Em algum momento da década passada, o cineasta Eli Roth foi aclamado por Quentin Tarantino como o futuro do cinema de horror. Isso foi pouco tempo depois do lançamento de Cabana do Inferno (2002), mas antes de O Albergue (2005), que o projetaria dentro do gênero e o marcaria como um diretor de gosto duvidoso.
A estreia da produção sobre jovens que são levados para câmaras de torturas modernas bancadas por ricaços abria um bom caminho para sua carreira artística. O crítico David Edelstein chegou a criar um termo novo para o gênero, ao descrever o título como um torture porn. O conceito buscava descrever a onda de obras baseadas no gore, no sadismo e no nudismo dos anos 2000, cujo filme de Roth e a sequência de 2007 seriam os grandes representantes.
Nos anos seguintes, o diretor acabou se afastando do comando das câmeras e se dedicou a produzir séries de televisão e atuar em filmes de amigos. Em 2015, o intervalo do cineasta foi quebrado com o lançamento duplo dos medianos Canibais (2014) e Bata Antes de Entrar (2015).
Os dois longas-metragens parecem fazer parte de uma nova fase na carreira do diretor, pois repete a parceria com os roteiristas Nicólas Lopez e Guilhermo Amoedo. Nas duas obras, a protagonista é vivida pela chilena Lorenza Izzo. Os quatro já haviam trabalhado juntos em Aftershock (2012), que tinha Roth no elenco e direção de Lopez.

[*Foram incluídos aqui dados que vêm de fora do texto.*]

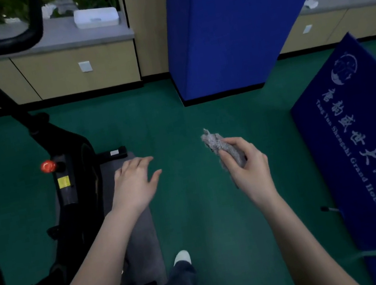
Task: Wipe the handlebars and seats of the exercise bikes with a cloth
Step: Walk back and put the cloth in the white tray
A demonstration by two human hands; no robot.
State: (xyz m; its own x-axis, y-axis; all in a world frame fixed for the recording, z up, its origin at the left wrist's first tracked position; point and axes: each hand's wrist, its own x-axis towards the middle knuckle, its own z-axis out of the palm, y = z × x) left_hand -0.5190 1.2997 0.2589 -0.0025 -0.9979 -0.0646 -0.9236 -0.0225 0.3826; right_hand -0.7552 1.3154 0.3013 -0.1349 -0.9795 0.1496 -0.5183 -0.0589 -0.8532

Nas três obras, saltam aos olhos as estranhas escolhas do roteiro, que mescla a comédia escrachada com o horror sem nunca adotar qualquer um deles com firmeza. Em Canibais, pretensiosa homenagem ao ciclo de produções italianas que teve início com Holocausto Canibal (1979), um grupo de jovens ambientalistas cai nos garfos de uma tribo indígena de hábitos antropofágicos.
Ideais de ecologia, política estudantil e heroísmo são facilmente desconstruídos pelo roteiro, que busca amarrar um conjunto de cenas confusas, feita para constranger e torturar os personagens na frente do público. Não dá medo, não faz rir nem provoca empatia. Apenas incomoda.
O mesmo vale para Bata Antes de Entrar e Aftershock. Vendido como uma trama feminista, como o próprio cineasta afirmou em entrevistas, o filme de 2015 coloca Keanu Reeves na pele de um pai de família que, durante um feriado, fica sozinho para trabalhar e recebe a visita de duas mulheres estrangeiras desconhecidas. Elas o seduzem e, depois, decidem torturá-lo para se divertir. Na obra de 2012, um grupo de turistas baladeiros precisa fugir de criminosos que escaparam da prisão depois que um terremoto atinge o Chile.
Em sua obra, Eli Roth parece criar uma representação feminina baseada no constrangimento e na raiva. O mesmo vale para os latinos, indígenas e europeus que povoam seus roteiros.
Em cada um desses títulos, Roth parece olhar para os personagens com misoginia. Embora defenda Bata Antes de Entrar como uma ode às mulheres, na prática o cineasta estimula o ódio às personagens, que só existem para atormentar Reeves. Só para dar uma ideia do vazio da representação, em nenhum momento a motivação das torturadoras são explicadas ao público.
Em Aftershock, uma das protagonistas é torturada na frente das câmeras. Em Canibais, uma coadjuvante lésbica sofre com diarreia e se mata com um pedaço de osso ao perceber que está se alimentando de restos de sua amada.
O primeiro O Albergue já trazia características misóginas ao vilanizar mulheres que se ofereciam para jovens desmiolados norte-americanos para depois vendê-los para serem mortos. Outra característica do cineasta que parece vir do polêmico longa de 2005 é a xenofobia. Latino-americanos, indígenas e europeus são retratados como criaturas dissimuladas, corruptas e perigosas. Diante de tantas leituras controversas de suas narrativas, é difícil imaginar que o diretor ocupa um lugar semelhante ao que foi previsto pelo amigo Tarantino há mais de dez anos.